QUATTRO SETTIMANE

Con oggi, sono chiuso in casa esattamente da quattro settimane.

Da ricordare, quasi quanto quelle, celebri, tre di Fred Bongusto.

Ventotto “giorni della marmotta”, in loop temporale, come Bill Murray in “Ricomincio da capo”.

L’ultima azione differente che, ricordo effettuai, in una magnifica domenica di Marzo, fu correre. Dunque, casomai vi servisse un capro runner espiatorio, tenetemi presente.

Da quel momento sono comunque riuscito a fare varie cose: ho letto tre libri, scritto una ventina di articoli, “steso” innumerevoli lavatrici apprendendo la tecnica ideale per l’ottimizzazione dello stendino. Mi sono lavato le mani almeno sei volte al giorno anche nei giorni in cui non ho varcato la soglia di casa.

Ho ricevuto, ignorato e cancellato innumerevoli immagini e video su teorie complottiste, medicinali miracolosi, minacce di arresto e modelli di autocertificazione. Nonostante questo, so tutto di pipistrelli, rete 5G, antivirali, diritti costituzionali, carrarmati russi che avanzano e tedeschi che ci nascondono vaccini.

Durante i primi dieci giorni, senza dubbio i peggiori, ho censito ogni mio colpo di tosse, catalogandolo come potenziale principio di malattia. Ho fatto lo stesso per ogni sopraffiato e minima variazione termica, temendo, tutte le volte, di diventare il “paziente zero” e di conseguenza discendere agli inferi della cronaca locale.

Ho avuto pure qualche momento di sconforto, al confine con le lacrime, pensando di non poter più fare cose che avevo rimandato, come visitare posti dove non sono ancora stato.

Mentre ci riflettevo, ho pure cercato di lavorare, ma con scarso successo.

Pazienza: l’architettura se ne farà una ragione.

Viceversa ho recuperato la lettura di ben sette albi di Dylan Dog, una dilazione ingiustificabile mai capitatami dal 1989, rimettendomi in pareggio.

Obbligato dalla monocorde programmazione televisiva, ho imparato a memoria nomi e visi di tutti i virologi, assessori e presidenti regionali, sindaci battaglieri.
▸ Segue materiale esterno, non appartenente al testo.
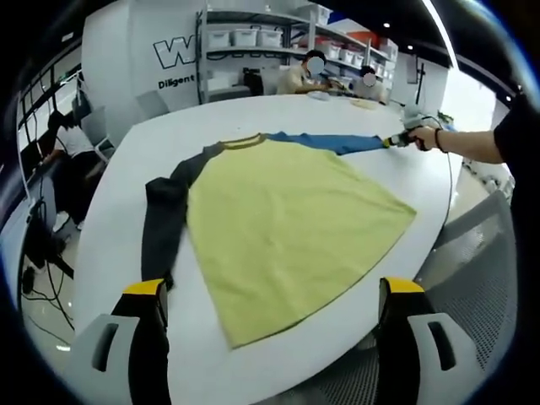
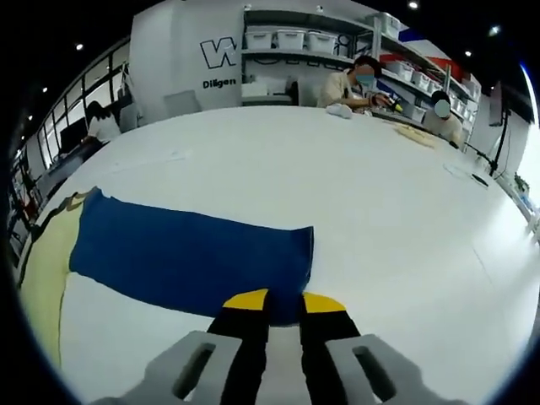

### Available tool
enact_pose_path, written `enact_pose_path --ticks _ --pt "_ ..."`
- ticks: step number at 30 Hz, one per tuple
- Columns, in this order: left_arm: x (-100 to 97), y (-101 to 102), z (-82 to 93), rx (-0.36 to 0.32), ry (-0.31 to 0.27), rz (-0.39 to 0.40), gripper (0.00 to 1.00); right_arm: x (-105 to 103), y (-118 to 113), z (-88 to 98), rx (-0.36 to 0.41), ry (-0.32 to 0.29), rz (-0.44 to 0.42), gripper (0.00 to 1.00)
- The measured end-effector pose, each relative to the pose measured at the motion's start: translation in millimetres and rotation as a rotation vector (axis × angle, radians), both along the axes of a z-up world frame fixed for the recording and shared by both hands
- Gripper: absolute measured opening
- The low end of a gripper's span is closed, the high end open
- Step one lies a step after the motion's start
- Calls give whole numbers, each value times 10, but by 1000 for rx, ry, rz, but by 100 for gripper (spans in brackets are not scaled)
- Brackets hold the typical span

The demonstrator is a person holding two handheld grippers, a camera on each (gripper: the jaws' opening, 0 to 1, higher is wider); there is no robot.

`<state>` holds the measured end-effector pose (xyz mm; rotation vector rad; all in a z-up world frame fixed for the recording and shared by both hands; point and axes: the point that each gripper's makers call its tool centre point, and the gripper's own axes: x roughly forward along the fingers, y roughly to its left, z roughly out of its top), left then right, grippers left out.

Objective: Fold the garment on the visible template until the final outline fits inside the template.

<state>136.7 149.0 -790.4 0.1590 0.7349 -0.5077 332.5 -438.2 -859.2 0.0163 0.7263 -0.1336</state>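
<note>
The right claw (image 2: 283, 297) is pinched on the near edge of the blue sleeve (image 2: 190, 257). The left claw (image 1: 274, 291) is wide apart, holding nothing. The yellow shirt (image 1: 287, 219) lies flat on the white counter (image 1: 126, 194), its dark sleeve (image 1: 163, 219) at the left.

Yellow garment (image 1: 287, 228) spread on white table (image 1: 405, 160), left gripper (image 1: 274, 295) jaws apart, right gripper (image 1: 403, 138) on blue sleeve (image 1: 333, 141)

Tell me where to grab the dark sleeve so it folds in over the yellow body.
Grip the dark sleeve at its cuff end, nearest the left gripper, coming in from the table's near edge. It lies flat and straight alongside the yellow body, so lifting the cuff would likely let it swing across.
</note>
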Motion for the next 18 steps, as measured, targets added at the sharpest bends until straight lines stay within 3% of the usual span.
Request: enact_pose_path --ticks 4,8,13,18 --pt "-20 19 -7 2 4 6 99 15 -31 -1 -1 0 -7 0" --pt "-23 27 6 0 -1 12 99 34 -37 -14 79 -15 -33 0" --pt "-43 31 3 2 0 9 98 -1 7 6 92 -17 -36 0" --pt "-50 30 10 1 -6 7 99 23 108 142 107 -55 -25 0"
Ho atteso le comunciazioni del premier con l’apprensione di una partoriente. Ho visto così tante conferenze stampa della protezione civile che, oramai, considero Borrelli e Brusaferro miei amici intimi.

Sono diventato un esperto di curve esponenziali e logaritmiche. Mi sono appassionato alle tabelle, inseguendo, novello Achille, questo maledetto picco tartaruga, come nel paradosso di Zenone. Ho studiato con passione le modalità di contagio, distanza di sicurezza e lunghezza del droplet, decriptando misteriosi acronimi di dispositivi sanitari (DPI, FFP2, FFP3…).
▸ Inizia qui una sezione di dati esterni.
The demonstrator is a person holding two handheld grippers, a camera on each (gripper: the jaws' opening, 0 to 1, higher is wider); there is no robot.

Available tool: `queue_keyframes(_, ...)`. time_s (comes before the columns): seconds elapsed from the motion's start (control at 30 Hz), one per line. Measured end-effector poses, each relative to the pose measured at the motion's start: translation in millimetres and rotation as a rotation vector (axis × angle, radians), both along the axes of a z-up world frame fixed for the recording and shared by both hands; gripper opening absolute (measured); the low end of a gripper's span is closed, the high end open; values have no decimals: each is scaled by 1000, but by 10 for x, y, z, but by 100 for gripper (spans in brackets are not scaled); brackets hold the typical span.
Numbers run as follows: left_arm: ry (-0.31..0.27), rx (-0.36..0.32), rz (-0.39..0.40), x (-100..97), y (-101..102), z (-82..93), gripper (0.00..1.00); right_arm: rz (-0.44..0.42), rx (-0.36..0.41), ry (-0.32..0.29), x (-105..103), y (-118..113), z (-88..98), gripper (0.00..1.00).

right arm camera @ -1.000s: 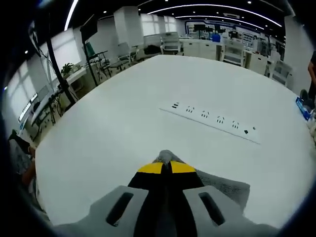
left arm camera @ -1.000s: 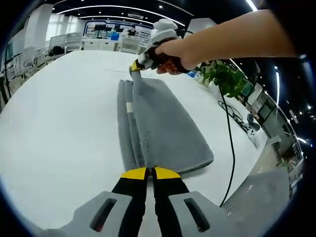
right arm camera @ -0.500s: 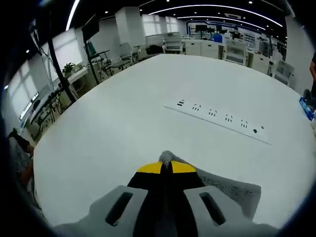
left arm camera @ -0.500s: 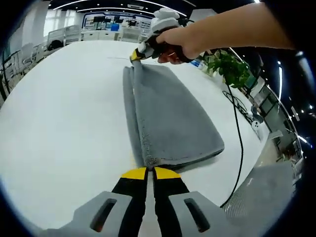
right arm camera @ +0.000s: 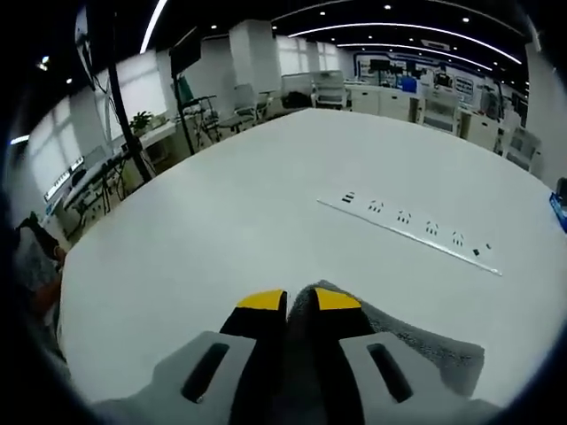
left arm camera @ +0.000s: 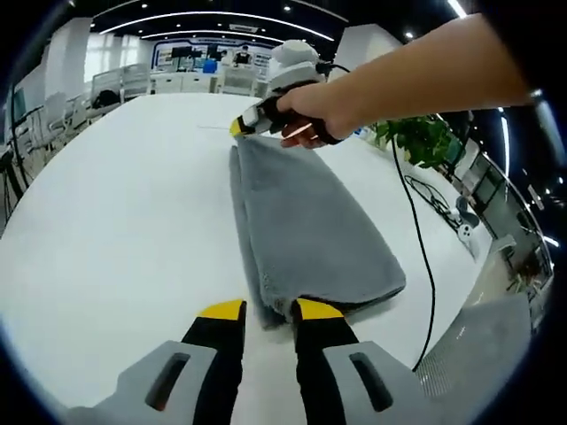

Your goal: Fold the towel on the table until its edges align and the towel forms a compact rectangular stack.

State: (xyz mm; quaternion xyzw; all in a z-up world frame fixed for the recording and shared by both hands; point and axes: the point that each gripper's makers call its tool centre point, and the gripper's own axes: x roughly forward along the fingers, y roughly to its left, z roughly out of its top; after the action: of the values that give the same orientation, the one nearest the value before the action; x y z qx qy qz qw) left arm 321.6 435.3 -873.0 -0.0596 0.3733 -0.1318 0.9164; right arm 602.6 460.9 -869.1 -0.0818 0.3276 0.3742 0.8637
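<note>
the grey towel point(left arm camera: 306, 226) lies on the white table point(left arm camera: 115, 239) as a long narrow band, already doubled over lengthwise, with its layered long edges running close together along one side. that fold looks done; what seems left is at least one fold across the length to bring the band down to a compact rectangle, then squaring the edges

the left gripper point(left arm camera: 270, 312) sits at the near short end with its yellow-tipped jaws parted a little, the towel's corner just ahead of them and not pinched. at the far end the right gripper point(right arm camera: 288, 301) has its jaws slightly apart too, with the towel's corner showing between and beside them; i judge it released or nearly so

there is plenty of bare table on the open side of the towel. a recessed socket strip point(right arm camera: 412, 235) lies well beyond the far end, and a black cable point(left arm camera: 416, 239) trails along the table edge near a potted plant point(left arm camera: 425, 142), so folding end to end along the band looks safest
</note>
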Motion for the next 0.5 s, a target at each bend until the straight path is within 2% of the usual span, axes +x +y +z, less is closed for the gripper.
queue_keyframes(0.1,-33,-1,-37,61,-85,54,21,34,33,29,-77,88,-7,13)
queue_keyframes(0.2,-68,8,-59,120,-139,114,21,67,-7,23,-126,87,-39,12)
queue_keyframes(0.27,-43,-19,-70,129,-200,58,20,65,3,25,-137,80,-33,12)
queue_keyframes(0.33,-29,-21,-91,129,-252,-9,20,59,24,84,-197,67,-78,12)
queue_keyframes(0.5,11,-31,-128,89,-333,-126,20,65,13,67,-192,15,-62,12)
Impossibilitato a svolgere qualsiasi attività fisica ho eseguito, quotidianamente, esercizi per la schiena, disteso sul pavimento della camera da letto. In astinenza da eventi sportivi, ho riveduto filmati di vecchie imprese sportive, emozionandomi come fossero in diretta.

Ho rispolverato dischi intramontabili: “Abbey road”, “Pulse”, “Telegraph road”. L’ascolto dei quali, talvolta, mi provoca curiose allucinazioni.
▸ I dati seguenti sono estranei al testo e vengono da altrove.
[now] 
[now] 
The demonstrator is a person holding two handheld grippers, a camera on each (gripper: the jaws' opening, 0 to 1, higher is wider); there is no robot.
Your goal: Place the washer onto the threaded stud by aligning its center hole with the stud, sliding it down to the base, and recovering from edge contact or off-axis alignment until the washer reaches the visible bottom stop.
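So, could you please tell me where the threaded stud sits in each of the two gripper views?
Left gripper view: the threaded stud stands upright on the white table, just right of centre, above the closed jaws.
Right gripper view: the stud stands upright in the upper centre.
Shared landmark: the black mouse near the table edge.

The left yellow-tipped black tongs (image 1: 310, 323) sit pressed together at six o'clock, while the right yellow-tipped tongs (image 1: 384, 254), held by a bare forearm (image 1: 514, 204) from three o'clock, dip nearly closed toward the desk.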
Ho ripreso a suonare la chitarra, dopo quindici anni.

Ho partecipato alla preparazione di pane, pizza, gnocchi, crostate, dando un mio contributo, seppur minimo, all’approvvigionamento quotidiano di cibo.

Ho telefonato, ogni sera, ai miei genitori, terrorizzato che alla domanda di rito: “Come stai?” seguisse una risposta differente dal solito.

Ho molto pensato ad alcuni miei amici che trascorrono questi giorni con i loro bambini, cercando di immaginare come si possa tenerli chiusi in casa per così tanto tempo (ve lo vorrei dire: “siete degli eroi!”).

Ho persino accettato videochiamate da parenti.

Sono uscito di casa, con l’ardire di un rivoluzionario, un numero di volte conteggiabile sulle dita di una mano, evitando di toccare qualsiasi cosa e nessuno (e per sicurezza, non mi sono più toccato neanch’io).

E tutte le volte, ho provato una profonda tristezza nel vedere la gente evitarsi come appestati. E così, ora, credo di non aver nemmeno più tanta voglia di uscire.

Ho deciso che questa versione del mondo non mi interessa. Auspico un aggiornamento.

Per questo ho provato, molte volte, ad immaginare quanto durerà e cosa ci sarà dopo.

Ma, ahimè, non ci sono ancora riuscito.